The recipe immediately moved to my "to-try" list and popped back up when I found myself with a craving for something cheesy and creamy, but on the healthier side. However, instead of frozen pureed winter squash, I found myself with a late winter farmers' market butternut squash. I figured I would give it a go.
With a fresh squash, there is no hiding the vegetable content of this dish. Not to mention, the simplicity of throwing it together is eliminated when you have to peel, cut, seed and steam the squash before you get to the other prep. Still, totally worth it. If you want the easier version, I recommend heading over to Alissa's version or the Elie Krieger version she worked with originally.
Macaroni and Cheese with Butternut Squash (adapted from Simply Wholesome Kitchen who adapted from Food Network)
- Olive oil mister or other cooking spray
- 1 pound whole wheat short pasta
- 1 medium to large butternut squash
- 2 cups lowfat milk
- 4 oz. extra-sharp Cheddar, grated, reserving 1/2 cup for topping
- 4 oz. Monterey Jack, grated
- 1 tsp sea salt
- 1 tsp powdered mustard, such as Colman's
- 1/8-1/4 tsp cayenne powder
- 4 tablespoons grated Parmesan or Pecorino, divided
- 2 tbsp plain bread crumbs (or 2 slices whole grain bread, crumbled)
- 1 tsp olive oil
- Preheat oven to 375F. Coat a 9 by 13-inch baking pan with olive oil spray.
- Peel, seed and cube butternut squash into approximately 1-inch pieces. Place in skillet with water and steam until fork tender. Mash and set aside.
- While squash is steaming, bring a large pot of salted water to a boil. Add the pasta and cook until al dente. Drain and set aside.
- Combine bread crumbs, half the pecorino and 1 tsp of olive oil in small bowl and set aside.
- When squash is ready, add to empty pasta pot along with the milk. Cook at medium-low, stirring occasionally until mixture is smooth and very hot.

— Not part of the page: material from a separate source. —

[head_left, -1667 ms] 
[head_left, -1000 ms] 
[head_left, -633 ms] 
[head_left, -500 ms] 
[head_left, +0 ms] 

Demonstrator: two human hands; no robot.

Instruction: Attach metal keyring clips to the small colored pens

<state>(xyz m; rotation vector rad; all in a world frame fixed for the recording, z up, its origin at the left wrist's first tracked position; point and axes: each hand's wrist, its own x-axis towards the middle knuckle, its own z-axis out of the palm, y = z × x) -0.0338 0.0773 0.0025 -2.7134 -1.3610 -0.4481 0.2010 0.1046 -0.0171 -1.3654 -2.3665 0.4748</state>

- Remove from heat and stir in the remaining pecorino, Monterey Jack and all but 1/2 cup of grated Cheddar, salt, mustard and cayenne pepper. Add pasta and mix well.
- Transfer mixture to baking dish and top with cheddar and bread crumbs. Cover with foil and bake for 20 minutes. Remove foil and broil for 3 minutes or until top is golden brown.